過去と、今と、未来の狭間で【進撃の巨人 エルヴィン 前編】
第34章 報告したが故に・・・
このまま黙っていたとしても余計騒ぎが大きくなるだろうという
ミケの判断は多分正しい。
話を聞いたエルヴィンは思案顔になり「困ったな・・・」と呟いた。
「ナナシを狙う男が増えた・・・という事か」
「違う。おまえが食費をケチっていたせいで兵士が暴走しているだけだ」
顔に絶望線を浮かべながらエルヴィンの言葉を訂正したミケは、
大きく溜息を吐くと切実に訴えた。
「今度の予算が取れたら絶対食費にも回せ。
あとナイルの所から料理人も連れて来い。
あいつを脅すネタはいくらでも持っているだろう?
今使わずにどうする。

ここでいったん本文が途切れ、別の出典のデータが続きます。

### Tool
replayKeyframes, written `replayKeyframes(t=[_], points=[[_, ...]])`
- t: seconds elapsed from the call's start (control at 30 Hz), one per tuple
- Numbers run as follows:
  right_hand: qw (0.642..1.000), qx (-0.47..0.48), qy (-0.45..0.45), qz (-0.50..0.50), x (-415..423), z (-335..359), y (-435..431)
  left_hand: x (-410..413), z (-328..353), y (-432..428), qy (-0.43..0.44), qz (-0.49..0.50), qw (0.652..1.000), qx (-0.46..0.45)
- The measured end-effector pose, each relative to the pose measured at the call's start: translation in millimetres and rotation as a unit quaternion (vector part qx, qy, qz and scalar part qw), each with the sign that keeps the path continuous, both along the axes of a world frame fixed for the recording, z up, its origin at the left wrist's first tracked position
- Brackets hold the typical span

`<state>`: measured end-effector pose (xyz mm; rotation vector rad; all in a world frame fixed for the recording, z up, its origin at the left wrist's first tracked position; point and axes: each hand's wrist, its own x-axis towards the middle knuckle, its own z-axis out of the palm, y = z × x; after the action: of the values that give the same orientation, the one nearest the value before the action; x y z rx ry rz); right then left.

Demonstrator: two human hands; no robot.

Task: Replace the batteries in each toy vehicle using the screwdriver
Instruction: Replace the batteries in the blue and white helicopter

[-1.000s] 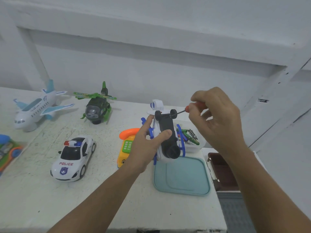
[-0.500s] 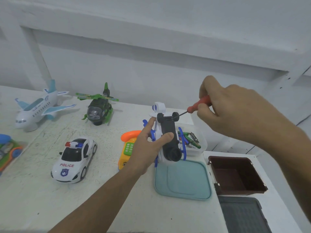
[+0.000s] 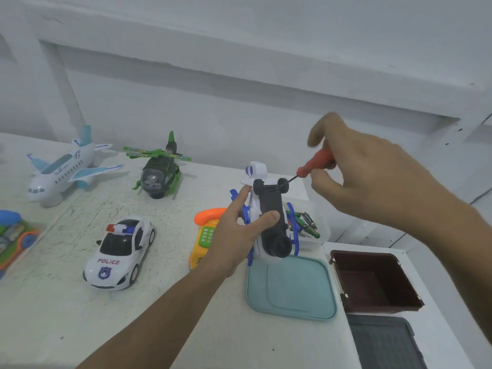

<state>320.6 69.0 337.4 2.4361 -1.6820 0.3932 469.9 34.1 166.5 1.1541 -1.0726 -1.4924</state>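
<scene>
While the white airplane [image 3: 64, 169], the green helicopter [image 3: 158, 173] and the police car [image 3: 121, 253] wait on the tabletop [image 3: 66, 315] across the left half of the frame, I am busy with the white-and-blue toy vehicle [image 3: 269, 222] at the centre. My left hand [image 3: 237, 235] grips it from the side and holds it above the tabletop, belly up, with the thumb curled over the dark underside. An orange toy phone [image 3: 206, 230] lies just behind that hand.

To the right of centre, my right hand [image 3: 372, 182] pinches the red handle of the screwdriver [image 3: 315, 163] between thumb and curled fingers, one finger lifted above it. The thin shaft slants down to the far end of the underside, next to a small wheel. I cannot tell whether the tip sits in a screw.

I judge this to be the unscrewing of the battery cover. Next the tip must seat squarely in the screw head while my left hand keeps the toy from twisting.

Behind the toy, the clear tub [image 3: 319, 235] holds batteries [image 3: 308, 225]; its teal lid [image 3: 290, 286] lies in front, with a brown box [image 3: 372, 280] at the lower right.
</scene>
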Motion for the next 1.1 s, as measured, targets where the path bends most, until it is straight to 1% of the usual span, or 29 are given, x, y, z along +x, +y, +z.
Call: replayKeyframes(t=[0.1, 0.17, 0.23, 0.33, 0.37, 0.43, 0.47, 0.5, 0.53, 0.6, 0.63, 0.67, 0.7, 0.73, 0.87, 0.93, 1.0, 1.03, 1.1], points=[[0.999, -0.015, 0.042, -0.017, 0.6, -0.9, -1.7, -0.2, 2.0, 1.2, -0.008, 0.005, 1.000, 0.003], [0.995, -0.031, 0.070, -0.065, 1.9, -1.0, -3.5, -0.2, 2.2, 1.1, -0.006, 0.007, 1.000, 0.004], [0.989, -0.052, 0.056, -0.125, 1.5, -0.7, -5.9, 0.1, 2.1, 1.1, -0.005, 0.006, 1.000, 0.002], [0.982, -0.037, -0.009, -0.183, -5.9, -3.3, -12.8, 1.5, 0.7, 0.5, 0.003, 0.004, 1.000, 0.004], [0.981, -0.018, -0.047, -0.186, -10.8, -5.2, -16.5, 2.2, 1.3, 0.8, 0.006, 0.004, 1.000, 0.006], [0.969, 0.037, -0.164, -0.181, -23.7, -10.8, -24.8, 3.7, 1.9, 0.6, 0.016, 0.007, 1.000, 0.016], [0.953, 0.068, -0.235, -0.179, -32.1, -15.5, -29.5, 4.5, 2.3, 0.2, 0.024, 0.009, 0.999, 0.021], [0.928, 0.098, -0.314, -0.177, -42.1, -21.7, -35.4, 5.5, 3.0, -0.1, 0.032, 0.010, 0.999, 0.024], [0.891, 0.125, -0.397, -0.180, -53.8, -29.9, -41.8, 6.7, 3.3, -0.8, 0.040, 0.011, 0.999, 0.026], [0.799, 0.169, -0.541, -0.200, -74.8, -51.8, -53.1, 9.5, 4.6, -1.6, 0.051, 0.018, 0.998, 0.028], [0.760, 0.178, -0.588, -0.211, -82.9, -65.0, -57.4, 10.8, 5.3, -2.0, 0.052, 0.021, 0.998, 0.030], [0.737, 0.175, -0.613, -0.225, -89.3, -79.5, -60.9, 12.2, 5.7, -2.6, 0.051, 0.026, 0.998, 0.031], [0.730, 0.165, -0.621, -0.235, -92.1, -93.2, -63.0, 13.2, 7.1, -2.7, 0.052, 0.029, 0.998, 0.030], [0.741, 0.152, -0.608, -0.242, -92.6, -109.1, -64.4, 14.3, 7.4, -3.4, 0.053, 0.033, 0.998, 0.029], [0.848, 0.102, -0.463, -0.236, -74.9, -164.6, -61.3, 16.1, 9.0, -6.4, 0.050, 0.042, 0.998, 0.026], [0.882, 0.107, -0.396, -0.232, -67.2, -188.7, -61.2, 16.3, 9.7, -7.4, 0.046, 0.041, 0.998, 0.028], [0.921, 0.100, -0.291, -0.239, -64.9, -205.5, -62.7, 16.4, 10.8, -8.7, 0.045, 0.041, 0.998, 0.024], [0.934, 0.100, -0.239, -0.245, -63.6, -207.5, -63.6, 16.6, 11.8, -9.2, 0.045, 0.041, 0.998, 0.020], [0.943, 0.117, -0.168, -0.262, -62.3, -204.4, -67.5, 17.5, 13.1, -11.2, 0.046, 0.041, 0.998, 0.016]])
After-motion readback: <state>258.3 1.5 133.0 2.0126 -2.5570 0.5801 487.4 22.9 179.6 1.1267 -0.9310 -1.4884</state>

調査兵団がこんな下らないことで
解散しても良いのか?」
「解散させないように努力しよう。
ナイルには良い料理人を紹介してもらえるように働きかけるさ」
「そうしてくれ」
真面目に受け答えするエルヴィンをジッと見つめ、
ナナシは「普通にしていればイケメンなのに・・・」と
残念な思いを抱いていた。
ナナシにしてくる変態的な言動を抜きにすれば、
割りと好みだったりするのだ。
金髪碧眼の容姿や、低い声も色気たっぷりで実に良い。
仕事の時見せる、腹黒い笑みもそれはそれで眺めていたいと思うのに・・・
何故自分と対峙する時だけ言動がおかしくなるのかと残念に思う。
あれだ・・・エルヴィンの容姿に、
エルヴィンとミケとリヴァイの性格を足して
それぞれ二で割ってぶち込んだら、
理想の男が出来る・・・みたいな?
我ながら最低な事を考えているなと悶えていると、
怪訝そうな2つの視線を感じて我に返る。